→ Provided data:

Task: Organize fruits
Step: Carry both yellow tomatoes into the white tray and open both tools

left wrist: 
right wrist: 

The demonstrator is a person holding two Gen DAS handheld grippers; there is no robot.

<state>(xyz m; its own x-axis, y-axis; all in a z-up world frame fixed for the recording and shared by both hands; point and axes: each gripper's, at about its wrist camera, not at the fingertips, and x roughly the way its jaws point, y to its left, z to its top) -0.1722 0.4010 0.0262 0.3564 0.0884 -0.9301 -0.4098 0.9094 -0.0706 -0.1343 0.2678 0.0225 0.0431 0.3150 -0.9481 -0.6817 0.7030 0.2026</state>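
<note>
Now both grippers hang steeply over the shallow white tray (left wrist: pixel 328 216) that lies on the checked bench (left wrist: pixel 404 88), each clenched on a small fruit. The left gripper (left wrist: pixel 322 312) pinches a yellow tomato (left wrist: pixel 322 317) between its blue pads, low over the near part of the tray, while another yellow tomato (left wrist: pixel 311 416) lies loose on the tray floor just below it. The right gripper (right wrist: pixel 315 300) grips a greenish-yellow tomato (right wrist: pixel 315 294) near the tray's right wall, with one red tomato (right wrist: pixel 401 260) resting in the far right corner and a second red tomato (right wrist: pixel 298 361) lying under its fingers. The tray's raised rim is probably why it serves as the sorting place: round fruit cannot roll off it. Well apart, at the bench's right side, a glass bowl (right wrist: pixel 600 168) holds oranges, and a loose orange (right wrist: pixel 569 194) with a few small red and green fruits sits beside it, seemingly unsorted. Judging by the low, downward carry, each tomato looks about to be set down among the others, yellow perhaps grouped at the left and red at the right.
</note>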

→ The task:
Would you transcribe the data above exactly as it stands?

→ Answer for the task:
Task: Organize fruits
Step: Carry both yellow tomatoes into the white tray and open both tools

left wrist: 
right wrist: 

The demonstrator is a person holding two Gen DAS handheld grippers; there is no robot.

<state>(xyz m; its own x-axis, y-axis; all in a z-up world frame fixed for the recording and shared by both hands; point and axes: each gripper's, at about its wrist camera, not at the fingertips, and x roughly the way its jaws point, y to its left, z to its top) -0.1722 0.4010 0.0262 0.3564 0.0884 -0.9301 -0.4098 0.9094 -0.0706 -0.1343 0.2678 0.0225 0.0431 0.3150 -0.9481 -0.6817 0.7030 0.2026</state>
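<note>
Now both grippers hang steeply over the shallow white tray (left wrist: pixel 328 216) that lies on the checked bench (left wrist: pixel 404 88), each clenched on a small fruit. The left gripper (left wrist: pixel 322 312) pinches a yellow tomato (left wrist: pixel 322 317) between its blue pads, low over the near part of the tray, while another yellow tomato (left wrist: pixel 311 416) lies loose on the tray floor just below it. The right gripper (right wrist: pixel 315 300) grips a greenish-yellow tomato (right wrist: pixel 315 294) near the tray's right wall, with one red tomato (right wrist: pixel 401 260) resting in the far right corner and a second red tomato (right wrist: pixel 298 361) lying under its fingers. The tray's raised rim is probably why it serves as the sorting place: round fruit cannot roll off it. Well apart, at the bench's right side, a glass bowl (right wrist: pixel 600 168) holds oranges, and a loose orange (right wrist: pixel 569 194) with a few small red and green fruits sits beside it, seemingly unsorted. Judging by the low, downward carry, each tomato looks about to be set down among the others, yellow perhaps grouped at the left and red at the right.
</note>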

The answer has been fully stated.